Task brief:
Copy the data below. Keep every line exactly as it is.

Source material:
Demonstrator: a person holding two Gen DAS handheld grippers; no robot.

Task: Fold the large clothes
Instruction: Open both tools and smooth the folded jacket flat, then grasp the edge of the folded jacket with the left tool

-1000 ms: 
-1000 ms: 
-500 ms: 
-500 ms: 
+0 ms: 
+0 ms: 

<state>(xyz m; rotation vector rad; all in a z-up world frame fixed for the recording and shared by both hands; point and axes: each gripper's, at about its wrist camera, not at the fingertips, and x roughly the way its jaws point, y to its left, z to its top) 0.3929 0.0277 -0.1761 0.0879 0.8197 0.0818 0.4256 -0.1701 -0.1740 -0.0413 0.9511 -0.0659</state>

Answer space:
Demonstrator: a person holding two Gen DAS handheld grippers; no robot.

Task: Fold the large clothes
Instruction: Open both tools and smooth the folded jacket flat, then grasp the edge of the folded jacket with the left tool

-1000 ms: 
-1000 ms: 
-500 ms: 
-500 ms: 
+0 ms: 
+0 ms: 

<state>(xyz m; rotation vector rad; all in a z-up world frame fixed for the recording and shared by both hands; point and axes: each gripper's, at about its wrist camera, not at the fingertips, and x roughly the way its jaws point, y to its left, z to its top) 0.3929 0.0277 -0.1761 0.0879 0.8197 0.0818 0.4256 -0.1701 -0.1740 -0.0413 0.9511 -0.0659</state>

This exercise has now been completed.